- Nickname: Ricky Wright
- Born: 21 September 1919 Cherry Hinton, Cambridge, England
- Died: 5 November 2007 (aged 88)
- Allegiance: United Kingdom
- Branch: Royal Air Force
- Service years: 1939–1973
- Rank: Air Commodore
- Service number: Airman: 748522 Officer: 64870
- Commands: RAF Cottesmore (1964–65) RAF Coningsby (1963–64) RAF North Coates (1958–59) No. 54 Squadron (1948–49) No. 92 Squadron (1947) No. 91 Squadron (1946–47) No. 605 Squadron (1942) No. 232 Squadron (1942)
- Conflicts: Second World War Battle of Britain; Suez Crisis;
- Awards: Commander of the Order of the British Empire Distinguished Flying Cross Distinguished Flying Medal King's Commendation for Valuable Service in the Air Air Efficiency Award
- Spouse: Katherine Skingley ​(m. 1946)​

= Eric William Wright =

Air Commodore Eric William "Ricky" Wright, (21 September 1919 – 5 November 2007) was a senior officer in the Royal Air Force who flew Hurricanes with No. 605 Squadron in the Battle of Britain.

==Early year ==
He was educated at Cambridge County School and the Technical College. He joined the RAF Volunteer Reserve in June 1939 and was called up when he had completed his training as a pilot. Once he had completed his training as a pilot he was called up into the regular air force.

==Royal Air Force==
Wright joined No. 605 (County of Warwick) Squadron in July 1940, and saw action during the Battle of Britain. In early September he shared in the destruction of a Messerschmitt Bf 110 and a Dornier 17. On 15 September Wright shot down a Dornier 17 over Maidstone.

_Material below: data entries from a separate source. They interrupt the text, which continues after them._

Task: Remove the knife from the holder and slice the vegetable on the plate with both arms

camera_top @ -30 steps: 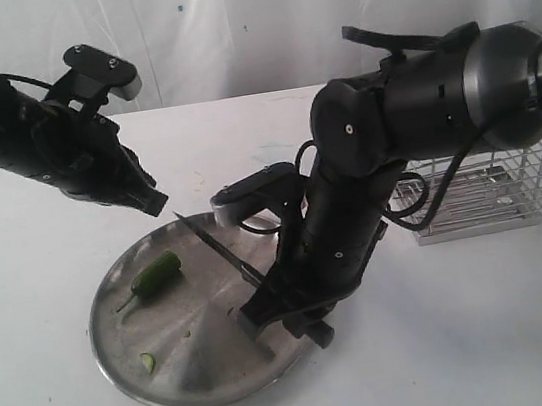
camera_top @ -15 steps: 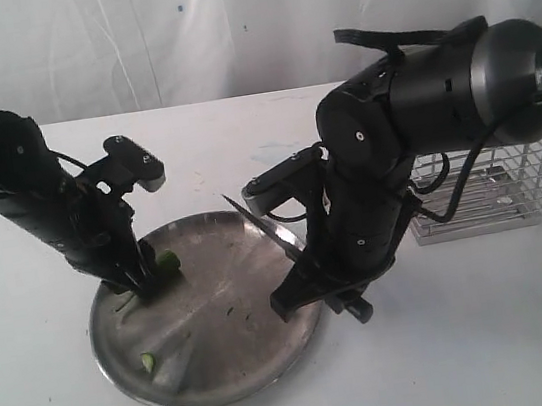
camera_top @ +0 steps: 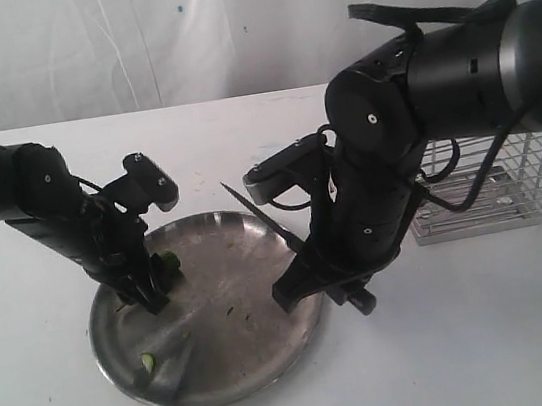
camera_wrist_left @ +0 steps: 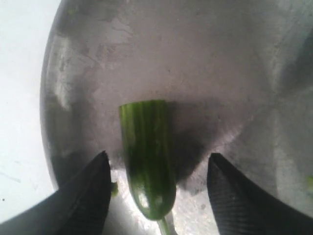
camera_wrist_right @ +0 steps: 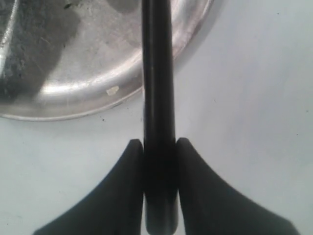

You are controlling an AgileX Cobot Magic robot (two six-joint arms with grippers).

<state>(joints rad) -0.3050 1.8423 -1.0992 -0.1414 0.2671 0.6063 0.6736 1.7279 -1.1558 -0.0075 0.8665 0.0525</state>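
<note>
- The left arm has its jaws spread wide on either side of the vegetable, which lies on the plate toward its upper left rim in the exterior view. Neither pad touches it. If they close off-centre, or on the tapered stem end, the rounded piece could roll or squirt out.
- Whether the jaw tips already rest on the plate is hard to tell from the exterior view. Pressing down further could tip or slide the shallow plate across the table, since nothing pins it.
- The right arm has its jaws clamped tight on the slim handle of the knife. The blade points up and left, over the plate's right rim. That narrow handle may pivot in the grip once cutting load comes on (a twisted blade would skate off the skin).
- Little of the vegetable sticks out beyond the left jaws, so a misjudged cut might strike the jaws instead.
- The holder stands just behind the right arm, whose elbow might knock it.
</note>
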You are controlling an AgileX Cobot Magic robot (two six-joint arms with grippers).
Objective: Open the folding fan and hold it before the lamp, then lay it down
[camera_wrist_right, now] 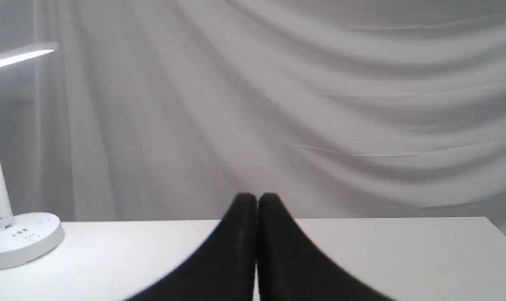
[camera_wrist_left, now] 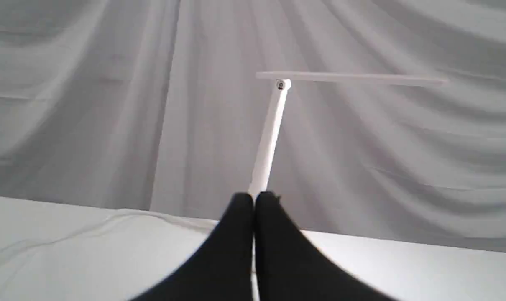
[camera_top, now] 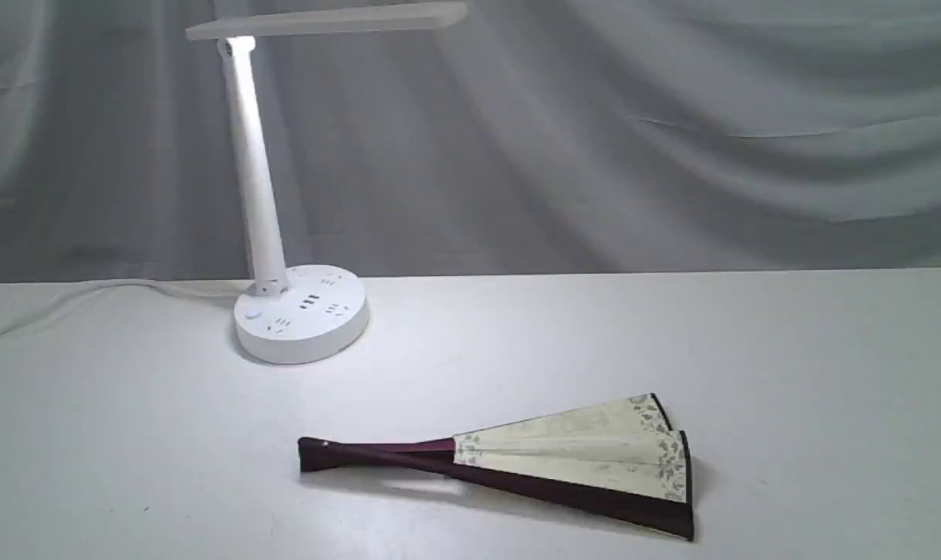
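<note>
The folding fan [camera_top: 564, 459] lies flat on the white table [camera_top: 789, 373], front and centre in the exterior view. It is only slightly spread, with a narrow wedge of cream leaf between dark maroon guards and its pivot end pointing left. The white lamp [camera_top: 264, 233] stands behind it at the left, its bar head lit. The lamp [camera_wrist_left: 269, 133] stands straight ahead of the left gripper [camera_wrist_left: 255, 200], whose black fingers are pressed together, empty. The right gripper [camera_wrist_right: 257, 200] is shut and empty too, with the lamp [camera_wrist_right: 10, 234] off to one side. Neither gripper shows in the exterior view.
A white cord [camera_top: 89, 299] runs from the lamp's base to the table's left edge. A grey draped cloth [camera_top: 634, 140] hangs behind the table's back edge.
</note>
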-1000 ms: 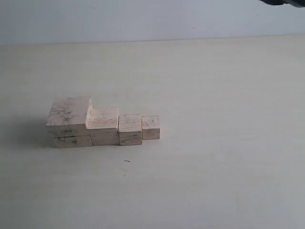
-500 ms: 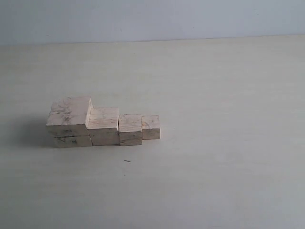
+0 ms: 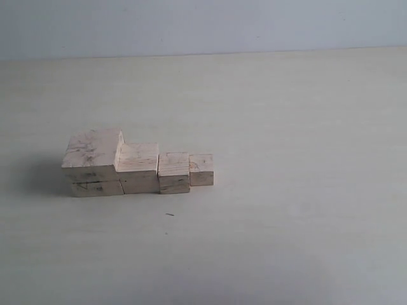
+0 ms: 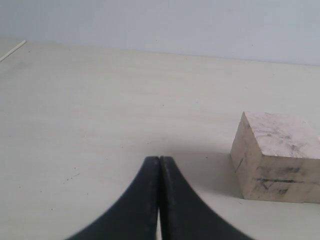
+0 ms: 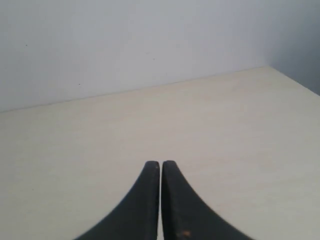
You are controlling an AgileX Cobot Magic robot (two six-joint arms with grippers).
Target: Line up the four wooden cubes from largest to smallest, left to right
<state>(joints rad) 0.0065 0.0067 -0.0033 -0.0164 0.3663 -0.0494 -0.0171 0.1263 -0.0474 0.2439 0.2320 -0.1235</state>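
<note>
**Row standing, both pincers empty**

I am watching a touching row left of centre on the table (image 3: 286,190). The largest cube (image 3: 93,162) is sitting leftmost, then the second cube (image 3: 138,167), the third cube (image 3: 173,172) and the smallest cube (image 3: 201,169). Each is looking stiff, light and dry (plain wood, I judge), so I would be gripping across two flat opposite sides. The left pincer (image 4: 159,165) is hovering near the largest cube, fingers pressed together on nothing, and the right pincer (image 5: 160,167) is likewise closed and empty. Compared with a second ago, a dark arm tip is no longer showing top right, and the row is sitting unmoved.
</note>
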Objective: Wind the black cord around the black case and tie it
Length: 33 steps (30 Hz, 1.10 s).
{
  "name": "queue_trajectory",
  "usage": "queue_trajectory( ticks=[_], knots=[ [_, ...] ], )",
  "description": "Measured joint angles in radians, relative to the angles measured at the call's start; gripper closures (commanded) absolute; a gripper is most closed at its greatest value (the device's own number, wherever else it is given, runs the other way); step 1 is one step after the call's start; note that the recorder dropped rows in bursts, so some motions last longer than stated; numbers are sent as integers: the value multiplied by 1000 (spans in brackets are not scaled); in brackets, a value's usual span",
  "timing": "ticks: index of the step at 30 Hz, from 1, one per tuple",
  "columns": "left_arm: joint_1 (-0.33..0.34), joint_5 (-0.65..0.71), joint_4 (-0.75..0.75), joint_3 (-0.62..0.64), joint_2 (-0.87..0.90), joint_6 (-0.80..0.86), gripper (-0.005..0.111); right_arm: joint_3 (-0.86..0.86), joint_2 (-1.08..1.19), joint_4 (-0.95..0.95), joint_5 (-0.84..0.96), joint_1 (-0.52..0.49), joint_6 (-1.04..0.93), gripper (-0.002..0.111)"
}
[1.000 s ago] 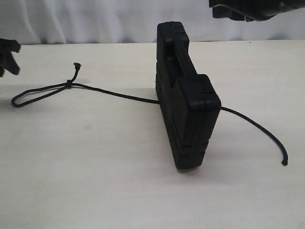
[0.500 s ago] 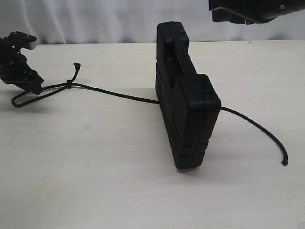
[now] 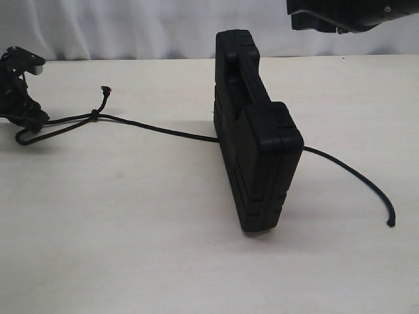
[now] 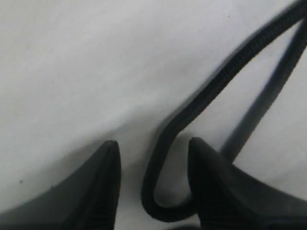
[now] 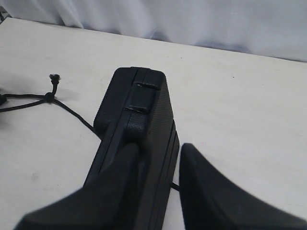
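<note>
The black case [image 3: 258,140] stands on its edge mid-table, its handle end toward the back. The black cord [image 3: 157,128] runs from a loop at the far left, past a small knot [image 3: 95,116] and a frayed tip [image 3: 105,89], behind the case, to a free end [image 3: 391,223] on the right. My left gripper [image 3: 29,123] is down at the loop. In the left wrist view it [image 4: 153,142] is open, with the bend of the cord [image 4: 160,158] between its fingers [image 4: 100,187]. My right gripper [image 5: 158,148] hovers open above the case [image 5: 139,105].
The pale table [image 3: 131,216] ends at a white curtain [image 3: 131,26] along the back. Part of the right arm [image 3: 353,13] hangs in the upper right corner of the exterior view.
My left gripper came in from the left edge and lowered onto the cord's loop, then shifted slightly back left. Case, cord and right arm have stayed put.
</note>
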Motion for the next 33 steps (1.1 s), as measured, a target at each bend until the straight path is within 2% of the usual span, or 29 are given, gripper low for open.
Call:
queue_trajectory(
  ticks=[4, 6, 14, 22, 26, 33],
  knots=[
    [0, 40, 0, 0, 0, -32, 99, 0, 0, 0, 0, 0, -2, 80],
    [0, 65, 2, 0, 0, -40, 107, 0, 0, 0, 0, 0, -6, 80],
    [0, 114, -8, 18, 0, -69, 107, 0, 0, 0, 0, 0, -12, 80],
    [-7, 195, -205, 20, 0, -43, 107, 0, 0, 0, 0, 0, -13, 80],
    [-43, 208, -226, 24, -11, -28, 107, 0, 0, 0, 0, 0, -13, 80],
    [-117, 202, -281, 24, -151, 2, 107, 0, 0, 0, 0, 0, -13, 80]
  ],
)
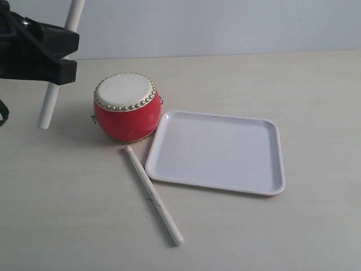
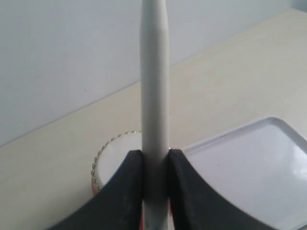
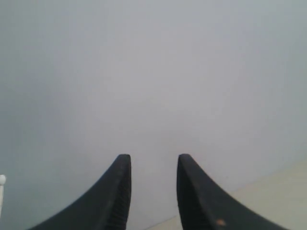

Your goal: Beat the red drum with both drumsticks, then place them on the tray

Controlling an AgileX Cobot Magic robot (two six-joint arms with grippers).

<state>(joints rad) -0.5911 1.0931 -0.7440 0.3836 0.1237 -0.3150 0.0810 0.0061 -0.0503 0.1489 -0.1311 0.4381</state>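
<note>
- Loose drumstick (image 1: 152, 195) lies slantwise on the table (image 1: 67, 226), its far end just short of the red drum (image 1: 125, 107) and close to the left edge of the tray (image 1: 220, 151), apart from it; bare tabletop around its near end
- Tray lies flat, with bare tabletop to its right
- Red drum stands upright at the tray's far left corner; contact cannot be told
- My left gripper (image 2: 156, 153) is clamped on the second drumstick (image 2: 154, 72), steeply tilted, left of the drum and apart from its rim
- My right gripper (image 3: 154, 158) stands parted, holding nothing, facing the wall (image 3: 153, 72)
</note>
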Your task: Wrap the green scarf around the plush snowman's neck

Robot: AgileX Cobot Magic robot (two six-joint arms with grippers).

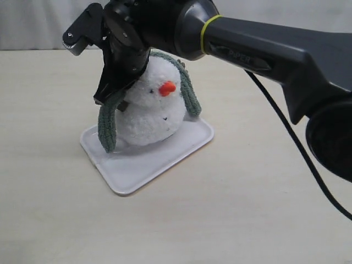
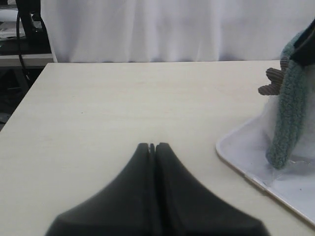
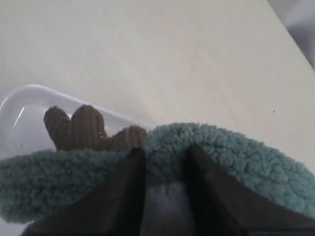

By the end of the year he had accounted for six enemy aircraft, probably destroyed three more and damaged six. At the end of November he was awarded a Distinguished Flying Medal. As a sergeant pilot he was granted a commission as a pilot officer on probation on 18 December 1940.

Wright was posted to the Far East in 1941, as a flight commander in No. 232 Squadron. After the Japanese attacks on Malaya the squadron reinforced the defences at Singapore at the end of January 1942. Within a week Wright's commanding officer had been killed and Wright was promoted to squadron leader. He claimed a Japanese bomber damaged off the coast of Singapore. The squadron soon evacuated to Sumatra and then to Java. In March Wright was ordered to take his remaining pilots to Tjilatjap, ready to board a boat for Australia. On arrival however, the last boat had been sunk, and when the island fell to the Japanese a few days later Wright and his pilots were made prisoners of war.

After a period at Batavia repairing the airfield, Wright and his fellow prisoners were shipped to Japan and worked as farm labourers and in shipbuilding yards.

After the war, he was granted a permanent commission as a flight lieutenant (but continued to be allowed to use his final wartime rank) on 19 December 1945. Wright was a member of the RAF's official aerobatic team, No. 247 Squadron flying Vampires. In April 1948 he flew one of the six Vampire F.IIIs of No 54 Squadron making the first Atlantic crossing by jet aircraft.

==Honours and awards==
- 26 November 1940 – 748522 Sergeant Eric William Wright, RAFVR of 605 Squadron is awarded the Distinguished Flying Medal:

This airman has displayed fine qualities of leadership, skill and courage. His sound tactics and efficiency have enabled him to destroy at least six enemy aircraft.
— London Gazette

- 1 October 1946 – Acting Squadron Leader Eric William Wright, DFM (64870) RAFVR is awarded a Distinguished Flying Cross in recognition of gallant and distinguished services rendered during the period of operations against the Japanese in Malaya and the Netherlands East India terminating in March 1942.
- 1 January 1949 – Acting Squadron Leader E.W.Wright DFC DFM (64870) RAF is named as being commended with the King's Commendation for Valuable Service in the Air.
- 1 January 1964 – Group Captain Eric William Wright DFC DFM is appointed a Commander of the Order of the British Empire.